The following is an example of using Watson to real time transcribe from Speech to Text using the websockets streaming API.
This code is designed to run under python3 in a virtualenv. In order to get started you need to run the following:
virtualenv -p python3 .venv source .venv/bin/activate pip install -r requirements.txt
That will build you a clean environment and install the required pyaudio and websockets libraries for it's use.
This uses the pyaudio interface to abstract talking to audio interfaces. On the upside, this smooths over a lot of platform differences.

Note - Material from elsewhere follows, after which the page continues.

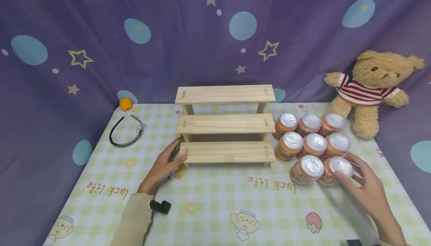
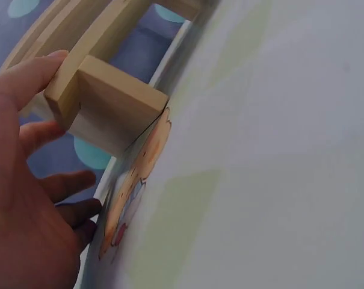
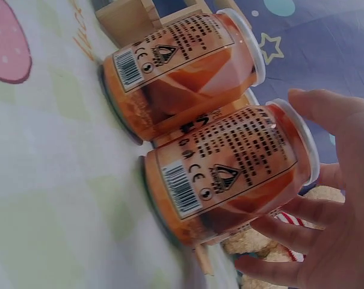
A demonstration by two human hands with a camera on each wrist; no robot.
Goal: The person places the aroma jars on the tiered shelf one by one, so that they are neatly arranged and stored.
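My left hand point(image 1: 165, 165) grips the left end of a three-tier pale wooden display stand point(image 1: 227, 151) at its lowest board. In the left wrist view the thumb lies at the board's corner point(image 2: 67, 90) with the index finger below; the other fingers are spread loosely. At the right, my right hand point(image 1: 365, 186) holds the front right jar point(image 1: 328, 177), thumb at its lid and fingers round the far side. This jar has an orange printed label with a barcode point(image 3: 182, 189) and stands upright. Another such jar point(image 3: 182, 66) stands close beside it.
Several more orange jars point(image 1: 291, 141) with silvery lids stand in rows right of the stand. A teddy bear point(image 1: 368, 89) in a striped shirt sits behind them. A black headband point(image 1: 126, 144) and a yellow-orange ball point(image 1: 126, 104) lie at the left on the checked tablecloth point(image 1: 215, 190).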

However, on Linux audio remains a "hard problem". The "default" audio device that is picked up by pyaudio by default is going to be what your sound mixer is set to. In Ubuntu, you will need to go to the Sound settings and set the input to what you want to record from there.
You'll need to sign up for the Watson STT service. As of Sept 2018, IBM Cloud accounts get 100 minutes / month free.
In order to connect to the Watson streaming server you need an API Key, and to specify which region your speech to text service was provisioned in (there are different gateways per region). You can find these on your IBM Cloud console for the service you have added.
Copy speech.cfg.example to speech.cfg to ensure that's valid.
Once you run transcribe.py with a timeout value (-t) you'll get both incremental output as data comes back, as well as a final stitching of things together. The output will look something like this.
./transcribe.py -t 20 ALSA lib pcm_dsnoop.c:618:(snd_pcm_dsnoop_open) unable to open slave ALSA lib pcm_dmix.c:1041:(snd_pcm_dmix_open) unable to open slave ALSA lib pcm.c:2450:(snd_pcm_open_noupdate) Unknown PCM cards.pcm.rear ALSA lib pcm.c:2450:(snd_pcm_open_noupdate) Unknown PCM cards.pcm.center_lfe ALSA lib pcm.c:2450:(snd_pcm_open_noupdate) Unknown PCM cards.pcm.side ALSA lib pcm_dmix.c:1041:(snd_pcm_dmix_open) unable to open slave * recording we twinkle twinkle twinkle twinkle twinkle twinkle twinkle twinkle twinkle that twinkle twinkle little twinkle twinkle little twinkle twinkle little star twinkle twinkle little star twinkle twinkle little star twinkle twinkle little star I know twinkle twinkle little star I know when twinkle twinkle little star I know when you're twinkle twinkle little star I know when you're twinkle twinkle little star I know when you're what you twinkle twinkle little star I know when you're what you are twinkle twinkle little star I know when you're what you are I I hi herb high above high above the high above them high above them we're high up above the world so high up above the world so high up above the world so %HESITATION high up above the world so I high up above the world so I like high up above the world so I like high up above the world so I like high up above the world so I like die high up above the world so I like time and high up above the world so I like time and in high up above the world so I like time and in those high up above the world so I like diamond in the sky high up above the world so I like diamond in the sky high up above the world so I like diamond in the sky high up above the world so I like diamond in the sky * done recording twinkle twinkle little star I know when you're what you are high up above the world so I like diamond in the sky
Transcription is far from perfect, but you get to see an example here of chunking the stream as we go and how it corrects with context.
Note: nursery rhymes / poetry probably really push the context fixing in terrible directions, but it's the thing that I can repeat over and over again as a parent of a young child.